Segment Open
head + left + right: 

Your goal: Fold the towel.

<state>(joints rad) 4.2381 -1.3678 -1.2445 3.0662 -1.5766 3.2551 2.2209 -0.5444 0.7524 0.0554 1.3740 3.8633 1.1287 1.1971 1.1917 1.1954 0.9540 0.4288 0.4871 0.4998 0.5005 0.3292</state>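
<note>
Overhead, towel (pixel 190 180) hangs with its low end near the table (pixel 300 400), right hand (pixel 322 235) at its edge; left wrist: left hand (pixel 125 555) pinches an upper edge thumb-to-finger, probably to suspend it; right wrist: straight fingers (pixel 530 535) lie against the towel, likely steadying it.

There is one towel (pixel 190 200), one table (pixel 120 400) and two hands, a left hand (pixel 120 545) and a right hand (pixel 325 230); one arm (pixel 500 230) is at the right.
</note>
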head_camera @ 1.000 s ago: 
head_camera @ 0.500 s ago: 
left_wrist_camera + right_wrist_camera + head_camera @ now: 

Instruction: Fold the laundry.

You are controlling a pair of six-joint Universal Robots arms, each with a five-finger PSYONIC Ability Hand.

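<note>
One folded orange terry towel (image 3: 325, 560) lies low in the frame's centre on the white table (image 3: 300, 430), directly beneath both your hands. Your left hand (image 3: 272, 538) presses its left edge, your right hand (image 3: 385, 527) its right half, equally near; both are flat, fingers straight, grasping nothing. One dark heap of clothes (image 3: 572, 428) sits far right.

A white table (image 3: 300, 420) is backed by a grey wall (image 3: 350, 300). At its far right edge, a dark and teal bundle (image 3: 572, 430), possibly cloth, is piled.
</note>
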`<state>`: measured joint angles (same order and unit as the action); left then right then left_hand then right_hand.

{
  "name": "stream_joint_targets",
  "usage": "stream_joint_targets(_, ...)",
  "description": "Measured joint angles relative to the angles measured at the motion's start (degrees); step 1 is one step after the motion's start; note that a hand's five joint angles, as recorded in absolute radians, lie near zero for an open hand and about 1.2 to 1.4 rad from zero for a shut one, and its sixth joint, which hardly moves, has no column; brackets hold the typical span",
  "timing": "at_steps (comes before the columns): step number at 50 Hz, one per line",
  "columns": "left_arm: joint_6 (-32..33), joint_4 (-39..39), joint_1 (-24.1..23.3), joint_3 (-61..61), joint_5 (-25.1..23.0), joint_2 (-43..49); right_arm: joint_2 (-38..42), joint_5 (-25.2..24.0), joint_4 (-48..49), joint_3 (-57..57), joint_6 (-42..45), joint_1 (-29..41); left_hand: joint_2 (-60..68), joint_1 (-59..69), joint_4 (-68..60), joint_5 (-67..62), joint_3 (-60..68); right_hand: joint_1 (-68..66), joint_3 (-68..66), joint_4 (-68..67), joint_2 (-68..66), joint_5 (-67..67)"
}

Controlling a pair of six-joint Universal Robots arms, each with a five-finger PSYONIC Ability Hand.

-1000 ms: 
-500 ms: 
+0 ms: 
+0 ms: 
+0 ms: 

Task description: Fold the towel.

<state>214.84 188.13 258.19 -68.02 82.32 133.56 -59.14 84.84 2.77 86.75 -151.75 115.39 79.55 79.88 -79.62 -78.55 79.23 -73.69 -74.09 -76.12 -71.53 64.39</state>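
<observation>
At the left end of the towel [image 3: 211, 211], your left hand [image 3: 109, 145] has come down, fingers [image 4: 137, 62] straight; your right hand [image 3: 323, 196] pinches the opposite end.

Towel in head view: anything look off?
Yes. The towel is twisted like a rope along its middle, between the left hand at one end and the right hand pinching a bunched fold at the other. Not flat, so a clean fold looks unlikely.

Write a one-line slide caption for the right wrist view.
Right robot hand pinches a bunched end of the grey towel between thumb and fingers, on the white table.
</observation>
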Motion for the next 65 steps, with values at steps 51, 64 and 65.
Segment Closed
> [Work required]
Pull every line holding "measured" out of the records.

> [Task result]
`<state>`: measured joint angles (same order and unit as the action); left then right then left_hand then right_hand.
  "description": "Measured joint angles relative to the angles measured at the motion's start (degrees); step 1 is one step after the motion's start; note that a hand's five joint angles, as recorded in absolute radians, lie near zero for an open hand and about 1.2 to 1.4 rad from zero for a shut one, and its sixth joint, which hardly moves, has no column; brackets hold the typical span",

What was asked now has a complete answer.